**Task goal**
Reproduce, from the lines below, exactly the stretch that begins at the line containing "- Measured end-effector" and ends at the line containing "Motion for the", both included.

**Data records**
>>>

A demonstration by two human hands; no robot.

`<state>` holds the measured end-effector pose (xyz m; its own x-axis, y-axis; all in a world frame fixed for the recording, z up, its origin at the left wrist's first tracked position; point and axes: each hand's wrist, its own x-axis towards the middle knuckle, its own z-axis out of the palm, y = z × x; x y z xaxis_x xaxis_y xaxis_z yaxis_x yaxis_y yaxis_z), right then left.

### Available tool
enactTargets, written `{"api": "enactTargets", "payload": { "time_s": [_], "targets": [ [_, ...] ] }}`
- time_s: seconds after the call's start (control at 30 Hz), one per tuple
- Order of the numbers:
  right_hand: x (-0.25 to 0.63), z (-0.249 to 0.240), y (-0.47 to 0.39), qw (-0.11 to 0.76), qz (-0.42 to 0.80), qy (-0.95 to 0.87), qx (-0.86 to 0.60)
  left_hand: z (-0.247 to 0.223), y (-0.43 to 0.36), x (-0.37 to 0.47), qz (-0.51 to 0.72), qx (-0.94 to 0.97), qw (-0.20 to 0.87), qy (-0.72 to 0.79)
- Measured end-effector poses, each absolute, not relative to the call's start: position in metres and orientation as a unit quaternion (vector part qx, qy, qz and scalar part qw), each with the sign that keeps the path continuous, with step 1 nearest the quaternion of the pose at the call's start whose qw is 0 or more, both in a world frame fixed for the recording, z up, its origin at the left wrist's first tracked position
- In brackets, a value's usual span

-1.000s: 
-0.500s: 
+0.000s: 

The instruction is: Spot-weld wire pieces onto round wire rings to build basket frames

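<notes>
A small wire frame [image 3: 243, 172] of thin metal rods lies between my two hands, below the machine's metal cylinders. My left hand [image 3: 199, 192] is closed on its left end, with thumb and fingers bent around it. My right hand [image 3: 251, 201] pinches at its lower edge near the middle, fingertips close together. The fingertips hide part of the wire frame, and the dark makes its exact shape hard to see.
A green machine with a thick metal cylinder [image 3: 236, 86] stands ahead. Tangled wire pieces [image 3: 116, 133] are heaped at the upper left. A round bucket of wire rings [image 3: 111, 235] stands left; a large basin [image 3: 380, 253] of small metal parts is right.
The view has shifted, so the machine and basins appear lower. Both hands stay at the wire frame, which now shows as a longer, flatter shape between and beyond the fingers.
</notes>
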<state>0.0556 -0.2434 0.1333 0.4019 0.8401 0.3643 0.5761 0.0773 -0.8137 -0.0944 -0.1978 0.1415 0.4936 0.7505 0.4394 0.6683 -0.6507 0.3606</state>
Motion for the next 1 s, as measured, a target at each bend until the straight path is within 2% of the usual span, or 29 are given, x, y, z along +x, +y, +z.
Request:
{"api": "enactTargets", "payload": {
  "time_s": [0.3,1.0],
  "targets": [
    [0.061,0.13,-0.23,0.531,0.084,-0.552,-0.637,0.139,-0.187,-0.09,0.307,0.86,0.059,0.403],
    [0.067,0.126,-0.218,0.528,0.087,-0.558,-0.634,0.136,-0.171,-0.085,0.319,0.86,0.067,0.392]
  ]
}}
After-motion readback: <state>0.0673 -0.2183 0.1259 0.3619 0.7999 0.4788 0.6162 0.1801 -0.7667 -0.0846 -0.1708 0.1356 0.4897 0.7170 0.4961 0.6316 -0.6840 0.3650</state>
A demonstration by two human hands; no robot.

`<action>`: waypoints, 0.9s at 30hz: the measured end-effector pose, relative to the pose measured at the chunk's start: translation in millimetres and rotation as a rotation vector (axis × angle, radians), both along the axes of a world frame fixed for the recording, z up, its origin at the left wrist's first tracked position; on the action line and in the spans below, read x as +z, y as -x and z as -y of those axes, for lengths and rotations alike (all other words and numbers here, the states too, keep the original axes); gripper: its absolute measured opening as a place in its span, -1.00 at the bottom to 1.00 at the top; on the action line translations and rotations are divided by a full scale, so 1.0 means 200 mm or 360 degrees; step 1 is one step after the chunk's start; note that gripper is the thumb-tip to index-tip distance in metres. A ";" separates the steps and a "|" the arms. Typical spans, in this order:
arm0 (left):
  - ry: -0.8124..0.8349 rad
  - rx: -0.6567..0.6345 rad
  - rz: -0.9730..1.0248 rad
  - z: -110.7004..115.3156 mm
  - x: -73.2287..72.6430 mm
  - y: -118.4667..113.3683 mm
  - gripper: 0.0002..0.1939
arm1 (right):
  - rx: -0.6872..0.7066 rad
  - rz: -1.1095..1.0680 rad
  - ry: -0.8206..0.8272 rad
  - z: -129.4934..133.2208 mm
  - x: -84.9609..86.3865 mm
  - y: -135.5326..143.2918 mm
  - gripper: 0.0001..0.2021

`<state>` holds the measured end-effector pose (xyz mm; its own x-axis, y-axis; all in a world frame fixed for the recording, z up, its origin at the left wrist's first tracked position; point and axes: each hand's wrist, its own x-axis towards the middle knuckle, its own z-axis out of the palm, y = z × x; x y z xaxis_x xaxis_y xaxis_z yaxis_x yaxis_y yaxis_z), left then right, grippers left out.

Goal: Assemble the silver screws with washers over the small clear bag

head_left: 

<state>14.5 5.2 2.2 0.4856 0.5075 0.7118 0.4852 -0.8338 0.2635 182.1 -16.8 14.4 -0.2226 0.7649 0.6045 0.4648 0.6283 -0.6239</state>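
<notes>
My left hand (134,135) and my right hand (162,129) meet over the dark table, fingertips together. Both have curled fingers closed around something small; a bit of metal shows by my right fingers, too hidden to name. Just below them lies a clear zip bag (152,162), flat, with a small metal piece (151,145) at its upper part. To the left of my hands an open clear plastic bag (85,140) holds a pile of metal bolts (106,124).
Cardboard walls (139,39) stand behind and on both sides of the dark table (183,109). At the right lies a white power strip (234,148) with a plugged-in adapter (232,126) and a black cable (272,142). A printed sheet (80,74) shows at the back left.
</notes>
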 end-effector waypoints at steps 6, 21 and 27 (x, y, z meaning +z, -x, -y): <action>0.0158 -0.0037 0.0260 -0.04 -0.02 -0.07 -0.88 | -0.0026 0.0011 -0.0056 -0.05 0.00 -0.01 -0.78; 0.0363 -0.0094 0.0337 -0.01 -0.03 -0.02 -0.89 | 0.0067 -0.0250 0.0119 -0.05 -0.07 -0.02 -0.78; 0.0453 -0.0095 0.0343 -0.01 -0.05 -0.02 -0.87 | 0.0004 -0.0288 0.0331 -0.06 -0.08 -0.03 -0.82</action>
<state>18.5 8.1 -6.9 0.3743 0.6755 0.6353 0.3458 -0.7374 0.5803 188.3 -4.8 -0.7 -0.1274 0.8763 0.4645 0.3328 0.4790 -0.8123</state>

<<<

**Task result**
- Measured end-effector poses, each absolute, not relative to the call's start: position in metres and orientation as a unit quaternion (vector part qx, qy, qz and scalar part qw), each with the sign that keeps the path continuous, with step 1 nearest the quaternion of the pose at the call's start whose qw is 0 or more, both in a world frame fixed for the recording, z up, its origin at the left wrist's first tracked position
- In brackets, a value's usual span

-1.000s: 
-0.500s: 
+0.000s: 

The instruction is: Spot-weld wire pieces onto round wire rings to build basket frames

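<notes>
A small wire frame [image 3: 243, 172] of thin metal rods lies between my two hands, below the machine's metal cylinders. My left hand [image 3: 199, 192] is closed on its left end, with thumb and fingers bent around it. My right hand [image 3: 251, 201] pinches at its lower edge near the middle, fingertips close together. The fingertips hide part of the wire frame, and the dark makes its exact shape hard to see.
A green machine with a thick metal cylinder [image 3: 236, 86] stands ahead. Tangled wire pieces [image 3: 116, 133] are heaped at the upper left. A round bucket of wire rings [image 3: 111, 235] stands left; a large basin [image 3: 380, 253] of small metal parts is right.
The view has shifted, so the machine and basins appear lower. Both hands stay at the wire frame, which now shows as a longer, flatter shape between and beyond the fingers.
</notes>
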<state>0.0556 -0.2434 0.1333 0.4019 0.8401 0.3643 0.5761 0.0773 -0.8137 -0.0944 -0.1978 0.1415 0.4936 0.7505 0.4394 0.6683 -0.6507 0.3606</state>
Motion for the next 1 s, as measured, a target at each bend until the straight path is within 2% of the usual span, or 29 are given, x, y, z along +x, +y, +z.

Nothing further remains in the output.